WHAT TO PRODUCE — Omitting all pictures, retype the entries below exactly as given.

PROVIDED ENTRIES —
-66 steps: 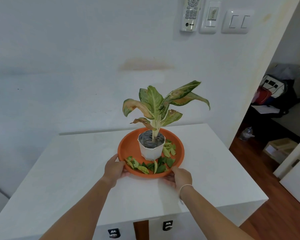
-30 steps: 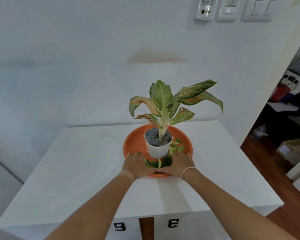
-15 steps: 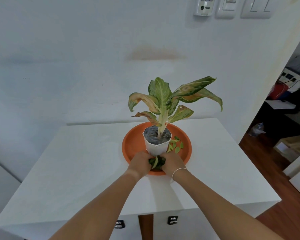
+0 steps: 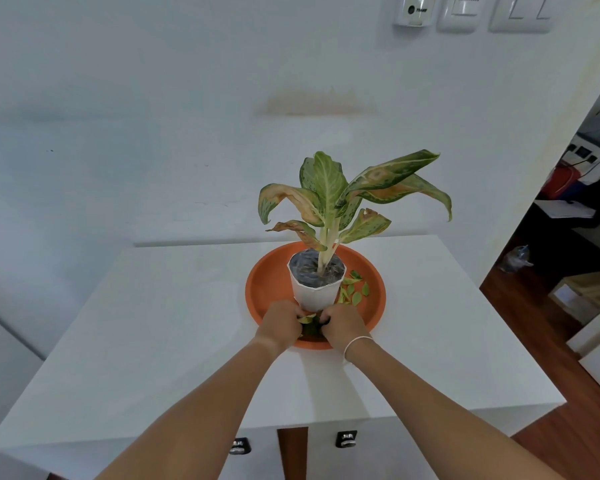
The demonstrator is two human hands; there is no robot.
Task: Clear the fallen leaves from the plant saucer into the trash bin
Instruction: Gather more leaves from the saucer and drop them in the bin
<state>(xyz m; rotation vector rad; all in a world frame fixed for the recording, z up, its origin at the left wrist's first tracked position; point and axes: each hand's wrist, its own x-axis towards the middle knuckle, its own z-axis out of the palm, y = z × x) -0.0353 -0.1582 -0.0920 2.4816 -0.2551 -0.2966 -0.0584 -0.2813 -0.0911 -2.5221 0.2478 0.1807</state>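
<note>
The left hand [image 4: 280, 323] and right hand [image 4: 343, 325] press together, cupped around a clump of fallen leaves [image 4: 310, 325] at the orange saucer's [image 4: 267, 282] near rim, so gathering seems underway; next, lift without spilling, then collect the loose leaves [image 4: 355, 289] right of the white pot [image 4: 314, 292].

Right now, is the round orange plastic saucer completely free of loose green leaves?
No, several loose green leaves lie on the round orange plastic saucer, right of the white pot.
</note>
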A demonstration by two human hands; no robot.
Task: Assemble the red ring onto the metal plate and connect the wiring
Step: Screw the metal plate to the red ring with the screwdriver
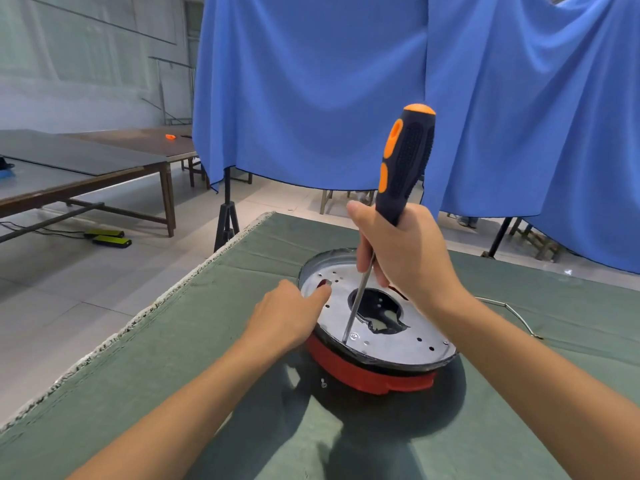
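The right hand (398, 251) covers the far rim of the plate (398, 344) and the foot of the screwdriver (403, 168) handle; the red ring (367, 372) shows only at the near side, the rest under the plate; both forearms are cut by the bottom edge; the wire (512, 311) end is too small to tell.

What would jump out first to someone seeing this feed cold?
The orange-and-black screwdriver standing tall at centre, gripped by the right hand, its tip on a screw in the metal plate. The plate sits on the red ring on green cloth; the left hand steadies the plate's left edge.
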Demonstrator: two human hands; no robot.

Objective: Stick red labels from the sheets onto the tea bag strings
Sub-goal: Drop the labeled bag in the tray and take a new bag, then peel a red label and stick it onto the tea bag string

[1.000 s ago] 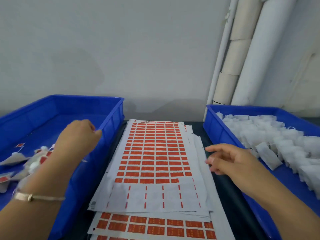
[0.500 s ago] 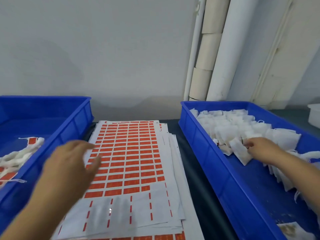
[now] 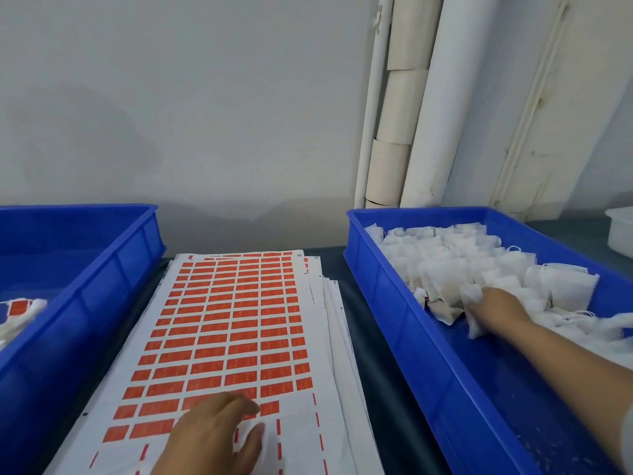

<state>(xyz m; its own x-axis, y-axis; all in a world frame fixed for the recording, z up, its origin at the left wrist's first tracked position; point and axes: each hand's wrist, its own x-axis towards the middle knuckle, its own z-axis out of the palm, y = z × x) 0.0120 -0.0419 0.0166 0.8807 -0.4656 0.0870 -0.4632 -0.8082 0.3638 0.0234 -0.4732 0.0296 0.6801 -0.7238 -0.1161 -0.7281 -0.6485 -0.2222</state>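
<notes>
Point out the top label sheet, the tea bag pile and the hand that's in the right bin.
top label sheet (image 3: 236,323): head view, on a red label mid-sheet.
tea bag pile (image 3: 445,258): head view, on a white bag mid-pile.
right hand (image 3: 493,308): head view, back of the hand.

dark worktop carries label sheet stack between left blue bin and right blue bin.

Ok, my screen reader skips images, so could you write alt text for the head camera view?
A person's left hand rests on a sheet of red labels while the right hand reaches into white tea bags piled in the right blue bin. A left blue bin holds a few labelled bags.
</notes>
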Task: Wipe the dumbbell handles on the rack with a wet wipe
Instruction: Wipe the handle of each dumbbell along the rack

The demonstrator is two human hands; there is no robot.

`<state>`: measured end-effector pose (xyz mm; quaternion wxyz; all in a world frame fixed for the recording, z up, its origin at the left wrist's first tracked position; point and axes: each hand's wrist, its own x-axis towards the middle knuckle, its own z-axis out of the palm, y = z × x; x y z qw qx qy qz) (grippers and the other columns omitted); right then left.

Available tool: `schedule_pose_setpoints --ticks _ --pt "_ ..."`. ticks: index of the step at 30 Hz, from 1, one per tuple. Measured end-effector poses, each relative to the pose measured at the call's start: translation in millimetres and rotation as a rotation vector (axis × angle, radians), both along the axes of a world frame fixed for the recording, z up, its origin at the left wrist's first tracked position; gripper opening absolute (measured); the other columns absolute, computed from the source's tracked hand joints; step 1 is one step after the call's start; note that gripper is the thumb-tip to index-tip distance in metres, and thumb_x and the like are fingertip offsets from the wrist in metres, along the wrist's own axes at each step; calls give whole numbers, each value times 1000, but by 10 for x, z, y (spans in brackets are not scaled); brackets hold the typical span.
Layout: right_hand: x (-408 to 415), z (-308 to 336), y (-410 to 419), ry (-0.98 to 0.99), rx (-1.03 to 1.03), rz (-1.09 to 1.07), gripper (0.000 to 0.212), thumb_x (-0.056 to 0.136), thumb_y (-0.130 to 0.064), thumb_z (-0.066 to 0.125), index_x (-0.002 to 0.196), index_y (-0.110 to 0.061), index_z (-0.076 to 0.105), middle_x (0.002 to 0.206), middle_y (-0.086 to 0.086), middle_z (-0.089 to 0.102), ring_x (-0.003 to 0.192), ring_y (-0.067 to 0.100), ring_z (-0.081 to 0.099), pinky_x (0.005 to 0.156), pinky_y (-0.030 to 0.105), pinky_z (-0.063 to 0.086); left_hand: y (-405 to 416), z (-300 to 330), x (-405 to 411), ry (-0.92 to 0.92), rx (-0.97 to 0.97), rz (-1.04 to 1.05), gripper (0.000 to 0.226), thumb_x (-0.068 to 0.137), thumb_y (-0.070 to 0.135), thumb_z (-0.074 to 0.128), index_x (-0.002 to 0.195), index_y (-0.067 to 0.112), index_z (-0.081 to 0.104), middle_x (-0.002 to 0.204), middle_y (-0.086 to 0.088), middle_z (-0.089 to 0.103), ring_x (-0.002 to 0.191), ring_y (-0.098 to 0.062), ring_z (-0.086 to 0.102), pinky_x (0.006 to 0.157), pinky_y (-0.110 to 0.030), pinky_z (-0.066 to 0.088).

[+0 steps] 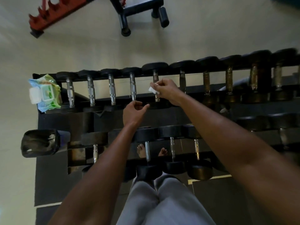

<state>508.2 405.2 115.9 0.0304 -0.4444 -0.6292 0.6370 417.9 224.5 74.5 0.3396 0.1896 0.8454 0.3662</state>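
Across the middle of the room runs the long dumbbell rack [162,114], its top tier a row of handles whose long axes run near to far. Fifth from the left, one handle [155,77] sits directly beneath the right hand [167,93], which pinches a small white wet wipe [153,89] against it. Just nearer and to the left, the left hand [134,112] hovers with loosely curled fingers, holding nothing. Neighbouring handles stand well apart, so a stroke along the bar looks unobstructed. At the rack's left end rests the wipe packet [45,93], lid up.
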Motion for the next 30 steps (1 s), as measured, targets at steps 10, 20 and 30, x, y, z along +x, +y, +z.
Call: schedule_pose_setpoints --ticks 10,20,30 --pt "8 -264 89 -203 209 25 27 103 -42 69 115 -18 73 106 4 73 94 19 74 81 36 65 201 -296 61 3 22 -68 42 92 46 80 123 18 71 116 5 66 97 -2 64 77 -9 43" --pt "99 -421 189 -322 539 296 29 104 -15 66 133 -20 68 123 4 70 109 17 66 86 29 55 284 -376 247 -21 63 0 57 87 53 86 127 19 63 129 3 47 109 -8 54 82 -6 39" --pt "123 -593 405 -214 1020 811 20 104 -33 64 112 -22 79 116 -1 61 104 18 56 80 34 50 314 -446 496 -22 92 170 57 89 48 86 134 22 61 141 1 45 115 -4 48 81 0 37"
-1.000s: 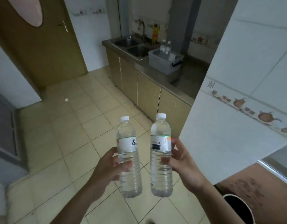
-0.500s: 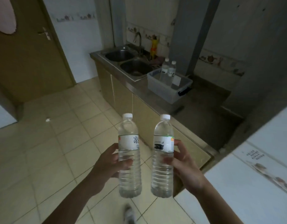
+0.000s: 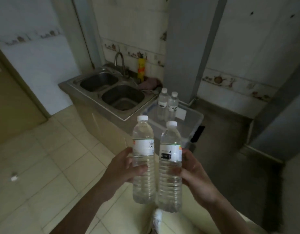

EXERCISE RESULT —
-66 steps: 
-30 steps: 
-15 steps: 
+0 steps: 
The demonstrator is two human hands; there is no robot.
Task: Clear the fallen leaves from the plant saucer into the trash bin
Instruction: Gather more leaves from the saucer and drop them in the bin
<state>(xyz m; rotation vector rad; all in a world frame fixed for the recording, z up, its origin at the left wrist's first tracked position; point and axes: each hand's wrist, its own x-axis towards the middle knuckle, its own z-axis out of the palm, y = z × x) -0.0353 -0.1582 -0.0920 2.4816 -0.2551 -0.2966 -0.0584 -0.2813 -0.0911 -2.5221 0.2478 0.1807</state>
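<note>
The left hand [image 4: 280, 323] and right hand [image 4: 343, 325] press together, cupped around a clump of fallen leaves [image 4: 310, 325] at the orange saucer's [image 4: 267, 282] near rim, so gathering seems underway; next, lift without spilling, then collect the loose leaves [image 4: 355, 289] right of the white pot [image 4: 314, 292].

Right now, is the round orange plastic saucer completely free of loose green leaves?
No, several loose green leaves lie on the round orange plastic saucer, right of the white pot.
</note>
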A demonstration by two human hands; no robot.
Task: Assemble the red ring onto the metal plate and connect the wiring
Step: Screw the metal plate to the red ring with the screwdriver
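The right hand (398, 251) covers the far rim of the plate (398, 344) and the foot of the screwdriver (403, 168) handle; the red ring (367, 372) shows only at the near side, the rest under the plate; both forearms are cut by the bottom edge; the wire (512, 311) end is too small to tell.

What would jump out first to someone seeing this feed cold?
The orange-and-black screwdriver standing tall at centre, gripped by the right hand, its tip on a screw in the metal plate. The plate sits on the red ring on green cloth; the left hand steadies the plate's left edge.
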Demonstrator: two human hands; no robot.

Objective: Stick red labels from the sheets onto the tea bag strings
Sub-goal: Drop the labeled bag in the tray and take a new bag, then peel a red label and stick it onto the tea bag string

[1.000 s ago] 
[0.500 s ago] 
[now] 

<state>(xyz m; its own x-axis, y-axis; all in a world frame fixed for the recording, z up, its origin at the left wrist's first tracked position; point and axes: each hand's wrist, its own x-axis towards the middle knuckle, its own z-axis out of the palm, y = z × x) 0.0120 -0.0419 0.0166 0.8807 -0.4656 0.0870 -0.4632 -0.8082 0.3638 0.0234 -0.4732 0.0296 0.6801 -0.7238 -0.1161 -0.7281 -0.6485 -0.2222</state>
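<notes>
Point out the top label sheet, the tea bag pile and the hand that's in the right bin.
top label sheet (image 3: 236,323): head view, on a red label mid-sheet.
tea bag pile (image 3: 445,258): head view, on a white bag mid-pile.
right hand (image 3: 493,308): head view, back of the hand.

dark worktop carries label sheet stack between left blue bin and right blue bin.

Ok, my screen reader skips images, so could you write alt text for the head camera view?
A person's left hand rests on a sheet of red labels while the right hand reaches into white tea bags piled in the right blue bin. A left blue bin holds a few labelled bags.
</notes>
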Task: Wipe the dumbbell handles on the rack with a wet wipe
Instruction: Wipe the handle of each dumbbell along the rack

The demonstrator is two human hands; there is no robot.

`<state>`: measured end-effector pose (xyz mm; quaternion wxyz; all in a world frame fixed for the recording, z up, its origin at the left wrist's first tracked position; point and axes: each hand's wrist, its own x-axis towards the middle knuckle, its own z-axis out of the palm, y = z × x; x y z qw qx qy qz) (grippers and the other columns omitted); right then left.

Available tool: `schedule_pose_setpoints --ticks _ --pt "_ ..."`. ticks: index of the step at 30 Hz, from 1, one per tuple. Measured end-effector poses, each relative to the pose measured at the call's start: translation in millimetres and rotation as a rotation vector (axis × angle, radians), both along the axes of a world frame fixed for the recording, z up, its origin at the left wrist's first tracked position; gripper opening absolute (measured); the other columns absolute, computed from the source's tracked hand joints; step 1 is one step after the call's start; note that gripper is the thumb-tip to index-tip distance in metres, and thumb_x and the like are fingertip offsets from the wrist in metres, along the wrist's own axes at each step; calls give whole numbers, each value times 1000, but by 10 for x, z, y (spans in brackets are not scaled); brackets hold the typical span.
Layout: right_hand: x (-408 to 415), z (-308 to 336), y (-410 to 419), ry (-0.98 to 0.99), rx (-1.03 to 1.03), rz (-1.09 to 1.07), gripper (0.000 to 0.212), thumb_x (-0.056 to 0.136), thumb_y (-0.130 to 0.064), thumb_z (-0.066 to 0.125), index_x (-0.002 to 0.196), index_y (-0.110 to 0.061), index_z (-0.076 to 0.105), middle_x (0.002 to 0.206), middle_y (-0.086 to 0.086), middle_z (-0.089 to 0.102), ring_x (-0.003 to 0.192), ring_y (-0.067 to 0.100), ring_z (-0.081 to 0.099), pinky_x (0.005 to 0.156), pinky_y (-0.030 to 0.105), pinky_z (-0.063 to 0.086); left_hand: y (-405 to 416), z (-300 to 330), x (-405 to 411), ry (-0.92 to 0.92), rx (-0.97 to 0.97), rz (-1.04 to 1.05), gripper (0.000 to 0.226), thumb_x (-0.068 to 0.137), thumb_y (-0.070 to 0.135), thumb_z (-0.074 to 0.128), index_x (-0.002 to 0.195), index_y (-0.067 to 0.112), index_z (-0.081 to 0.104), middle_x (-0.002 to 0.204), middle_y (-0.086 to 0.088), middle_z (-0.089 to 0.103), ring_x (-0.002 to 0.191), ring_y (-0.098 to 0.062), ring_z (-0.086 to 0.102), pinky_x (0.006 to 0.157), pinky_y (-0.110 to 0.030), pinky_z (-0.066 to 0.088).

[+0 steps] 

<state>508.2 405.2 115.9 0.0304 -0.4444 -0.6292 0.6370 417.9 224.5 74.5 0.3396 0.1896 0.8454 0.3662</state>
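Across the middle of the room runs the long dumbbell rack [162,114], its top tier a row of handles whose long axes run near to far. Fifth from the left, one handle [155,77] sits directly beneath the right hand [167,93], which pinches a small white wet wipe [153,89] against it. Just nearer and to the left, the left hand [134,112] hovers with loosely curled fingers, holding nothing. Neighbouring handles stand well apart, so a stroke along the bar looks unobstructed. At the rack's left end rests the wipe packet [45,93], lid up.
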Motion for the next 30 steps (1 s), as measured, targets at steps 10, 20 and 30, x, y, z along +x, +y, +z.
Call: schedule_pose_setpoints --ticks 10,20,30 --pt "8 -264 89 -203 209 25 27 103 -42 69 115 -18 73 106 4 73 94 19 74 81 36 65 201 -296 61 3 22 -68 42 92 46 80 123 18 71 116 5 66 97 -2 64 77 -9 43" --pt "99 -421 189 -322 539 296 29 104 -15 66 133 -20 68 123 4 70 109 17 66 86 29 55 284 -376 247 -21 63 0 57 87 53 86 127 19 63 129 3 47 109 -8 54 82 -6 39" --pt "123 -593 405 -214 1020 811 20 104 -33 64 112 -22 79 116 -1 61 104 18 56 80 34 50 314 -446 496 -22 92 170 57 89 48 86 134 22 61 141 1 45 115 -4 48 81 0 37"
-1.000s: 
-0.500s: 
+0.000s: 

The complete answer has been given.